| Goal of the exercise |
In the records below, find the line that contains "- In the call" and the line that contains "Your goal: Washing", then retype exactly those two lines and every line between them.

| Source data |
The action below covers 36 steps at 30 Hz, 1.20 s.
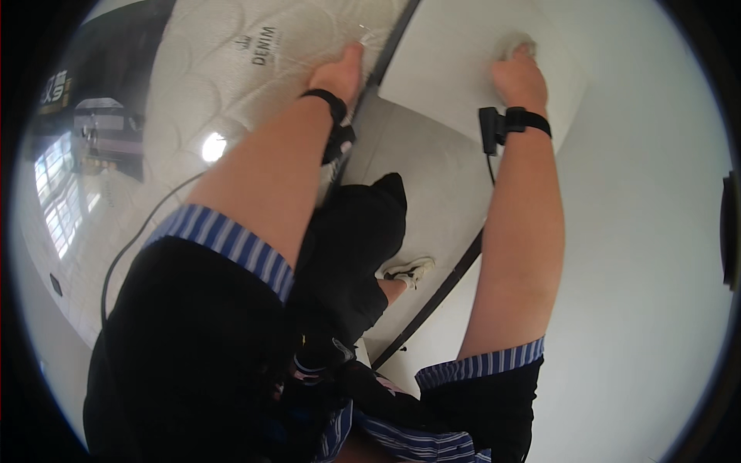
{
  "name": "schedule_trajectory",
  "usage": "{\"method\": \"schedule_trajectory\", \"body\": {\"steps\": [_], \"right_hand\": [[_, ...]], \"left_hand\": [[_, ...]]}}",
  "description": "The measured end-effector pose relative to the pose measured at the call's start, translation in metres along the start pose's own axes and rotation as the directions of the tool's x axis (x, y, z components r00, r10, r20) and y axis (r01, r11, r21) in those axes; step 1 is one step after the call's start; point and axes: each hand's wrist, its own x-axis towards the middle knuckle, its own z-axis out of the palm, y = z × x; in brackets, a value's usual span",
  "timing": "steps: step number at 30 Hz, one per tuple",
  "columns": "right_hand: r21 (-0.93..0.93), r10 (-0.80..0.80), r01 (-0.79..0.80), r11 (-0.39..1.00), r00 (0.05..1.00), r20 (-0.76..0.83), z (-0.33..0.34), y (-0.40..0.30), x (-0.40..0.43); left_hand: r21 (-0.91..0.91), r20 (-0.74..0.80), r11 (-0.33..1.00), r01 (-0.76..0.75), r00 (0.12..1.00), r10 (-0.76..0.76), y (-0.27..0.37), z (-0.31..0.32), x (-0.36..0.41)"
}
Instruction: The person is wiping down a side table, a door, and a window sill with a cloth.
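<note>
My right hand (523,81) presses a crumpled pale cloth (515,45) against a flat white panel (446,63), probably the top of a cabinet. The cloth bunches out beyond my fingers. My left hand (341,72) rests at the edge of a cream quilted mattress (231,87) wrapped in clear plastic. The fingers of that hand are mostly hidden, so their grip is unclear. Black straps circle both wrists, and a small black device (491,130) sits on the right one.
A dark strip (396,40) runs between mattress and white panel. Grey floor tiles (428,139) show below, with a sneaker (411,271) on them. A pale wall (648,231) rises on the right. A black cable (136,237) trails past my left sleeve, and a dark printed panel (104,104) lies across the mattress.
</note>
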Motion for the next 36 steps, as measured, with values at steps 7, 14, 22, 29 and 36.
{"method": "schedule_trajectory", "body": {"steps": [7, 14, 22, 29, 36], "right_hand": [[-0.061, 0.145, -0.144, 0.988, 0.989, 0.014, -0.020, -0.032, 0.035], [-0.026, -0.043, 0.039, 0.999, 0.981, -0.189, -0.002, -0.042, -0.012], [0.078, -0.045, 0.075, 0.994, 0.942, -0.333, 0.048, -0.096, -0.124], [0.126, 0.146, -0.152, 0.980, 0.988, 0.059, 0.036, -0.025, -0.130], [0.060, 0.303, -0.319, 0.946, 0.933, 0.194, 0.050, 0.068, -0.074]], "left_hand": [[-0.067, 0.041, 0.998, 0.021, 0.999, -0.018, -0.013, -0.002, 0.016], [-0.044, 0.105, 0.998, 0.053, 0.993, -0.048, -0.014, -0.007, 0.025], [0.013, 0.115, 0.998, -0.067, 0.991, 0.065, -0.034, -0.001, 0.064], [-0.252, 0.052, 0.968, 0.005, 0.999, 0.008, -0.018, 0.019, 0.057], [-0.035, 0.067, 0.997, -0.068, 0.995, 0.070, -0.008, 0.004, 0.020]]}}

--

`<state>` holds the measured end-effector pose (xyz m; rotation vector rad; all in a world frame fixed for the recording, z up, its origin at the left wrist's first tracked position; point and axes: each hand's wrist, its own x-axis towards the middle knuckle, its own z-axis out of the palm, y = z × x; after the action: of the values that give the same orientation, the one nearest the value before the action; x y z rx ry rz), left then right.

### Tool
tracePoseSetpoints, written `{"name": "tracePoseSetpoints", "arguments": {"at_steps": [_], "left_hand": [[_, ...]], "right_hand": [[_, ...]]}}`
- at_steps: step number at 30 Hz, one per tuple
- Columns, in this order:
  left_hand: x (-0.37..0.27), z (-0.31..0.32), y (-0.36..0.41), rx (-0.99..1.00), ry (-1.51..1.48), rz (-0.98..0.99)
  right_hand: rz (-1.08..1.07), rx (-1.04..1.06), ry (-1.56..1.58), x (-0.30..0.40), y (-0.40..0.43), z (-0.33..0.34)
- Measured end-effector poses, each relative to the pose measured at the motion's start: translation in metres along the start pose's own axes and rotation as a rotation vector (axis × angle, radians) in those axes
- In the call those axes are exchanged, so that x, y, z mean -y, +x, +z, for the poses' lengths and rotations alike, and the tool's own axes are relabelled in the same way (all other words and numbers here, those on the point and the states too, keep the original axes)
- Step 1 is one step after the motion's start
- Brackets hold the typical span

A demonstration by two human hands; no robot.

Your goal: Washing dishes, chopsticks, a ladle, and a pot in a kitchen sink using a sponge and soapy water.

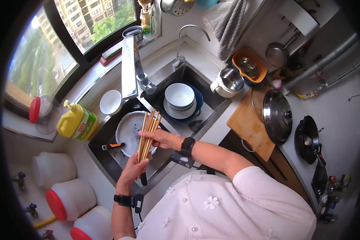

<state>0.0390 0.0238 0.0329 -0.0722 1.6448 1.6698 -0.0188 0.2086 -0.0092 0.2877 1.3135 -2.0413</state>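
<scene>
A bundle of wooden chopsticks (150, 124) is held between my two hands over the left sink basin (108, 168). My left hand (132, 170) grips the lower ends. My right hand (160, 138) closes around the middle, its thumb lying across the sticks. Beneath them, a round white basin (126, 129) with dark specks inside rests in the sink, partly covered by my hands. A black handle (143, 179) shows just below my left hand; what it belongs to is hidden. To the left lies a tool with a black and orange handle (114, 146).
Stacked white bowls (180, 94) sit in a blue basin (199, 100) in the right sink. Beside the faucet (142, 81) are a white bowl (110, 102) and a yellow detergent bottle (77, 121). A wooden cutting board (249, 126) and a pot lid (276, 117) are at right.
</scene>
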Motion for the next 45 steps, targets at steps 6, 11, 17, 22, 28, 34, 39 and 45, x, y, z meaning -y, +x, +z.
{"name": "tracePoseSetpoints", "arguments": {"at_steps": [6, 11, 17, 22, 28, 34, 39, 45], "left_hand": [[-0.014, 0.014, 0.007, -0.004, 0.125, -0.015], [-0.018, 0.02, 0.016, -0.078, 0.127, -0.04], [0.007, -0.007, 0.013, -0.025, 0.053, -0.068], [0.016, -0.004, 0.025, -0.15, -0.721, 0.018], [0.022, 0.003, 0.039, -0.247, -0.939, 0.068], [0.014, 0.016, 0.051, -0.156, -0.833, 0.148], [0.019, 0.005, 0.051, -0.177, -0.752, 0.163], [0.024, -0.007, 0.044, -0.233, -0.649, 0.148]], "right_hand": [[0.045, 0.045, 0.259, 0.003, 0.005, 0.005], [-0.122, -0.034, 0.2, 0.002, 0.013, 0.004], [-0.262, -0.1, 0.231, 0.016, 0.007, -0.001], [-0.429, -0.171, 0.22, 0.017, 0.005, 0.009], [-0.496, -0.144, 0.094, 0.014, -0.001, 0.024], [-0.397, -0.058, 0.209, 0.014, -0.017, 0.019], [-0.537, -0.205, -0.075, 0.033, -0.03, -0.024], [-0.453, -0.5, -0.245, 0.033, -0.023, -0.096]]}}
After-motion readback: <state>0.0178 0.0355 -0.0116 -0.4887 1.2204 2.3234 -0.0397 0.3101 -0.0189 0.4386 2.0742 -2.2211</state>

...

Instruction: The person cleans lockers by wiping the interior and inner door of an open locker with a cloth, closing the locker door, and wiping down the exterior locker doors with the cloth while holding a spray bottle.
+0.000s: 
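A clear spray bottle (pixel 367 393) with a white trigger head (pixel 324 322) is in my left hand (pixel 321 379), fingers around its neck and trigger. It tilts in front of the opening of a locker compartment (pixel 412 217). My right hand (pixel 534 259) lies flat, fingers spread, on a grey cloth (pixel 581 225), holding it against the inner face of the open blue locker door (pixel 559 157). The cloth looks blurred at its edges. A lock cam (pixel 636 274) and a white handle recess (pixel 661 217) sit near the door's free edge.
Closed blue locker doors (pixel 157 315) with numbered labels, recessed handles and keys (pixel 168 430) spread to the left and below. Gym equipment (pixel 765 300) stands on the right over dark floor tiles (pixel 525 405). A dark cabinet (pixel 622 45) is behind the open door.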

| Solved exercise |
- In the call those axes are exchanged, so that x, y, z mean -y, +x, +z, for the poses' lengths and rotations alike, and the tool's own axes are relabelled in the same way (all other words and numbers here, those on the point and the states too, keep the original axes)
- Step 1 is one step after the motion's start
- Brackets hold the typical span

A demonstration by two human hands; no robot.

Your goal: Washing dishes, chopsticks, a ladle, and a pot in a kitchen sink using a sponge and soapy water.

This completes the response.